Nachana Soma-natha (IAST: Nācana Somanātha) was a 14th century Telugu language poet from the Vijayanagara Empire of southern India. He translated the Sanskrit work Harivamsa into Telugu as Uttara-Harivamsamu, and also wrote the now-lost Vasanta Vilasamu, an early prabandha work.

Biography 

According to a 1344 CE inscription (alternative readings suggest different dates), the Vijayanagara king Bukka Raya I granted Penchukaladinne village, also known as Bukka-raya-puram, to Nachana Soma-natha.

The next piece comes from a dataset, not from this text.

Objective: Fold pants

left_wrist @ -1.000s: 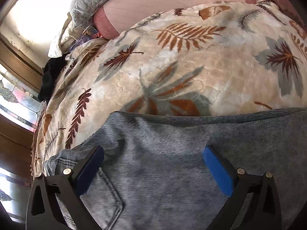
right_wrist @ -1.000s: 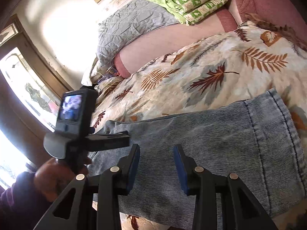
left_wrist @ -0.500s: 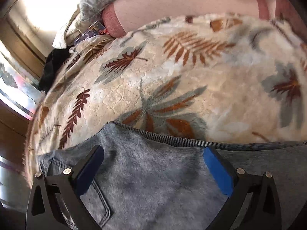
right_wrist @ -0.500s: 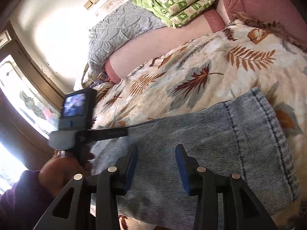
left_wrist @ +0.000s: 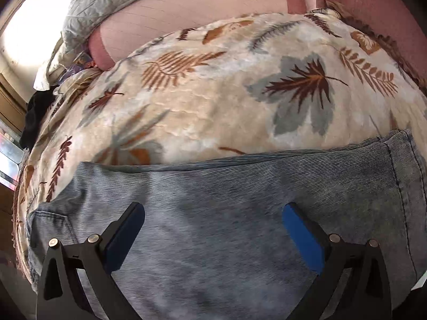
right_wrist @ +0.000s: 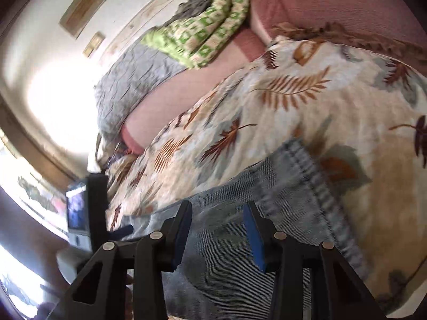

In the colophons of his works, Soma-natha describes himself as a "master of structure/storytelling" (samvidhana-chakravarti) and as an "innovative poet" (navina-guna-sanathudu). According to Velcheru Narayana Rao and David Shulman, these epithets are justified: Soma-natha contributed to the transition from a Puranic style to the more intense Kavya style seen in the works of the later poets such as Srinatha.

Works 

Uttara-Harivamsamu is Soma-natha's translation of the second part of the Sanskrit text Harivamsa, with some adaptations. The text features a Puranic theme, but also exhibits an early form of the prabandha genre. According to Kandukuri Veeresalingam, it is better than Errapragada's translation of the same text. Soma-natha characterized his work as an appendix to Tikkana's Mahabharatamu, and like Tikkana, dedicated his work to the god Harihara. Veeresalingam states that Soma-natha is better than earlier poets such as Nannayya and Tikkana in some respects, such as style and language.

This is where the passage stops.